* **DATA**:

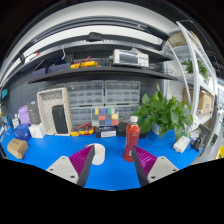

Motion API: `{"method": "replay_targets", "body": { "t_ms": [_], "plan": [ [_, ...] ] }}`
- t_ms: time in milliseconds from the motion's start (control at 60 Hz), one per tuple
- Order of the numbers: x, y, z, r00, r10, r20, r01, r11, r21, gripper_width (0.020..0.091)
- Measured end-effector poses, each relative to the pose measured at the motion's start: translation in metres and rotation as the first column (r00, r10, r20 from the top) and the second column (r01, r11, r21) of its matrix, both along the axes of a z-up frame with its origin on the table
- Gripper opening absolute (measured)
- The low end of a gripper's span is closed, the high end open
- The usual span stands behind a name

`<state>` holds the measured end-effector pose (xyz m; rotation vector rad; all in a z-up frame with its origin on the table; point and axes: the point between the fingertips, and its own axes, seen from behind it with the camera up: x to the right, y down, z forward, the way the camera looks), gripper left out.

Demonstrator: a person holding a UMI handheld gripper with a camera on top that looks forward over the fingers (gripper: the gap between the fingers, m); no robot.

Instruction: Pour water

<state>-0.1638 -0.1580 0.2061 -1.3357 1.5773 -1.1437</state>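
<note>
A red bottle [131, 138] with a red cap stands upright on the blue table [110, 172], just ahead of my right finger and slightly inside it. A white cup [97, 154] rests on the table close to my left finger's tip. My gripper [112, 163] is open, its purple pads [81, 159] spread wide, and nothing is held between them. Both objects stand on their own on the table.
A potted green plant [165, 112] stands to the right beyond the bottle. Drawer cabinets [104, 97] and a white box [54, 110] line the back under a shelf [100, 68]. Small items [20, 130] cluster at the far left, and a white object [181, 144] lies at the right.
</note>
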Motion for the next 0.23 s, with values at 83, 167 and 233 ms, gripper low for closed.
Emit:
{"method": "replay_targets", "body": {
  "t_ms": [83, 167, 233],
  "plan": [
    [-0.004, 0.007, 0.006, 1.0, 0.008, -0.001, -0.008, 1.0, -0.002, 0.0743],
    [-0.005, 0.012, 0.012, 1.0, 0.014, 0.005, -0.014, 1.0, -0.004, 0.0742],
    [-0.007, 0.013, 0.014, 1.0, 0.012, 0.007, -0.012, 1.0, -0.011, 0.074]
  ]
}}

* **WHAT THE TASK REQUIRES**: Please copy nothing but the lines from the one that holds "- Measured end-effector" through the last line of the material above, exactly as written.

* **SOLVED EXERCISE**:
- Measured end-effector poses, each relative to the pose measured at the motion's start: translation in metres and rotation as the first column (r00, r10, r20 from the top) and the second column (r01, r11, r21) of its matrix, both along the axes of a z-up frame with its origin on the table
- Gripper opening absolute (measured)
- The low end of a gripper's span is closed, the high end open
- The usual span stands behind a name

`<state>` holds the measured end-effector pose (xyz m; rotation vector rad; all in a z-up frame with its origin on the table; point and axes: the point between the fingertips, and its own axes, seen from behind it with the camera up: x to the right, y down, z forward, the way the camera looks), gripper left out.

Demonstrator: a person holding a UMI handheld gripper with a camera on top that looks forward over the fingers (gripper: the gap between the fingers, m); no robot.

Instruction: Pour water

<state>-0.1638 -0.1580 0.2061 -1.3357 1.5773 -1.1437</state>
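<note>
A red bottle [131, 138] with a red cap stands upright on the blue table [110, 172], just ahead of my right finger and slightly inside it. A white cup [97, 154] rests on the table close to my left finger's tip. My gripper [112, 163] is open, its purple pads [81, 159] spread wide, and nothing is held between them. Both objects stand on their own on the table.
A potted green plant [165, 112] stands to the right beyond the bottle. Drawer cabinets [104, 97] and a white box [54, 110] line the back under a shelf [100, 68]. Small items [20, 130] cluster at the far left, and a white object [181, 144] lies at the right.
</note>
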Motion for the next 0.23 s, with values at 83, 167 and 233 ms, gripper low for closed.
Emit:
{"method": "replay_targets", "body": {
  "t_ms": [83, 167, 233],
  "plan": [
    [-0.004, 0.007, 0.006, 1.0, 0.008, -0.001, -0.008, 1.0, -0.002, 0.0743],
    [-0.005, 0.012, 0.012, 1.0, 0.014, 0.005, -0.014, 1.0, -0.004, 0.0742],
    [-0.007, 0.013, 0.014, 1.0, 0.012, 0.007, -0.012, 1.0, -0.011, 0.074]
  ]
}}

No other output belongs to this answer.